What the task asks ::
Start at the line with "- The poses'" in the records below, stop at the line with "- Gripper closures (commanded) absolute", and return every line in that span exactly, the two end lines included.

Material provided ::
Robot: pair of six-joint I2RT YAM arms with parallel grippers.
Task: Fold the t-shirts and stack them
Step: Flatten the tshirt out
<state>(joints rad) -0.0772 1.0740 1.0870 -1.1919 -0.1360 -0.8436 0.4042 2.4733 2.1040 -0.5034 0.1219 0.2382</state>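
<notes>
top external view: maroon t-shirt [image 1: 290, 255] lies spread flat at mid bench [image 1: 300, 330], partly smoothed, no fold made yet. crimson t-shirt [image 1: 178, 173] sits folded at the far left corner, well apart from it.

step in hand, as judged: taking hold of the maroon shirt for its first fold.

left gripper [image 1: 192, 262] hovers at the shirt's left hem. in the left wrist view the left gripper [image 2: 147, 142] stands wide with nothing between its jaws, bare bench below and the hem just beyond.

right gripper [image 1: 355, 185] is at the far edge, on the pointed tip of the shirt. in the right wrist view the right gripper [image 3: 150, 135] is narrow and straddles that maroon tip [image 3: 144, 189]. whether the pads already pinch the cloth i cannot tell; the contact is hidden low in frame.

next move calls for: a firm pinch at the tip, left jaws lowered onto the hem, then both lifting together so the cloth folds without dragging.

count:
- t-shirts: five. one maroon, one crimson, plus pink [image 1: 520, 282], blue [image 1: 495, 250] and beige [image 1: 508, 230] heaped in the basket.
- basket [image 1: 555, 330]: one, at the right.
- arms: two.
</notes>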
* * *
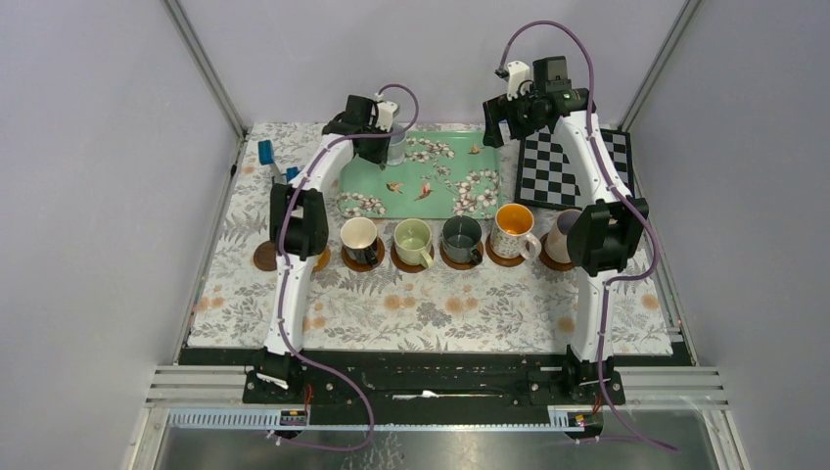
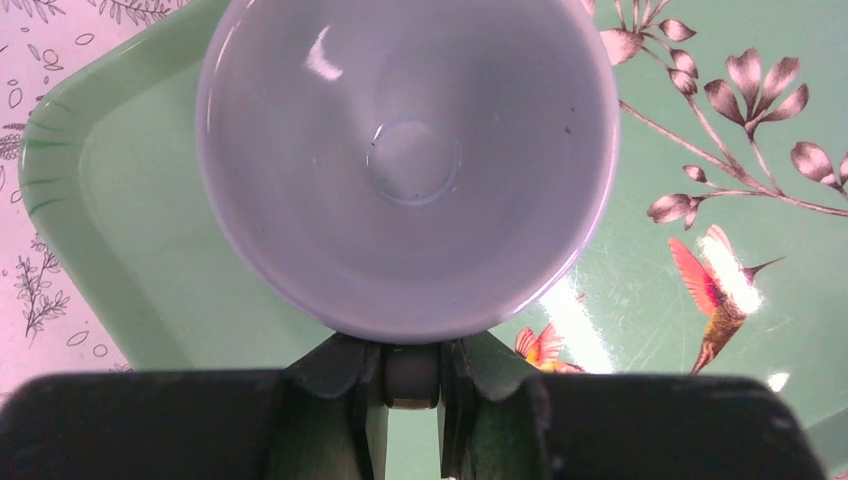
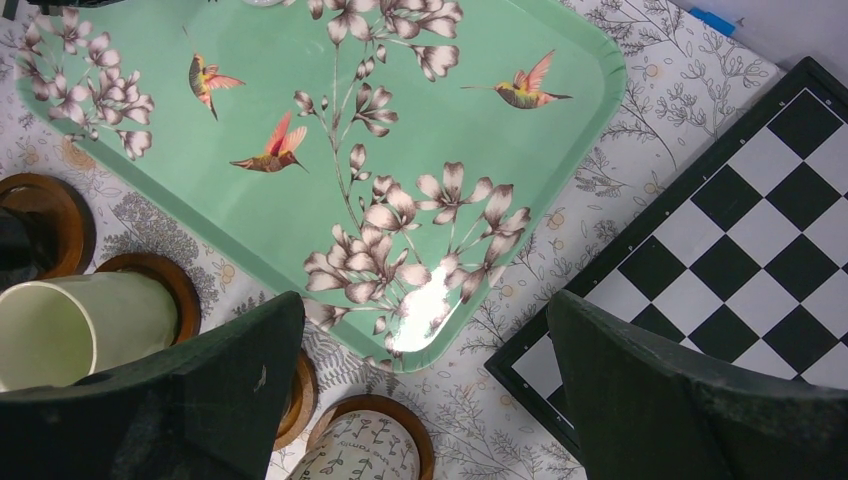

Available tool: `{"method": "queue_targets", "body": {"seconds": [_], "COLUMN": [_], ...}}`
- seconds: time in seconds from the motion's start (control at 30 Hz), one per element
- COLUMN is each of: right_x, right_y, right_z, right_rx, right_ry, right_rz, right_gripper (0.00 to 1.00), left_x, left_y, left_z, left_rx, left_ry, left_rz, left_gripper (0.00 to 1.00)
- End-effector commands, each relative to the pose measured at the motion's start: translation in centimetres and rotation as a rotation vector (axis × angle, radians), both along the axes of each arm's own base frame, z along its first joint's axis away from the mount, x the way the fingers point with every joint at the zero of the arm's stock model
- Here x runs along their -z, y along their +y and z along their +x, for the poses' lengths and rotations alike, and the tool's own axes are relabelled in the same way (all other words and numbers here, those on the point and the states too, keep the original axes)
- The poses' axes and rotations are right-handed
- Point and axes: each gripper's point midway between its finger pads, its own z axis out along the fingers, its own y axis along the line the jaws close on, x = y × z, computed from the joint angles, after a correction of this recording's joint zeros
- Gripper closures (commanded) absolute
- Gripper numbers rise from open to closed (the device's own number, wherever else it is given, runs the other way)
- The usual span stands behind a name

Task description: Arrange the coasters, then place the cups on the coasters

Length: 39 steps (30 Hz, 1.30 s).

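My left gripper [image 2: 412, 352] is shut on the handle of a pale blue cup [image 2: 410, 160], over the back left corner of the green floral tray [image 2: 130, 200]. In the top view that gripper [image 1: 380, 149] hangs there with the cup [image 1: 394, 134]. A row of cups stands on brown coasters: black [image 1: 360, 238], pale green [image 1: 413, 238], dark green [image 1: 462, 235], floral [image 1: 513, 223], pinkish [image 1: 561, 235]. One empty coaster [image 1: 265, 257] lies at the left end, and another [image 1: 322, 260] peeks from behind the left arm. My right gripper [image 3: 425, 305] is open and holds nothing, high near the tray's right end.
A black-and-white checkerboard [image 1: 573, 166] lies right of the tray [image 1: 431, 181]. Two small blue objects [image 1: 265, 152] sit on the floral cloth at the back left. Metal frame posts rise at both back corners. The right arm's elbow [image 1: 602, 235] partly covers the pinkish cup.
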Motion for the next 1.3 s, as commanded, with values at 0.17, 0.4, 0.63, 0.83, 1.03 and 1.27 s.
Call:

Answer space ::
- The poses' axes and rotations are right-handed
- Point and axes: each gripper's point midway between its finger pads, its own z axis out along the fingers, its own y axis along the line the jaws close on, x = y × z, computed from the joint angles, after a correction of this recording's joint zeros
- Gripper closures (commanded) absolute

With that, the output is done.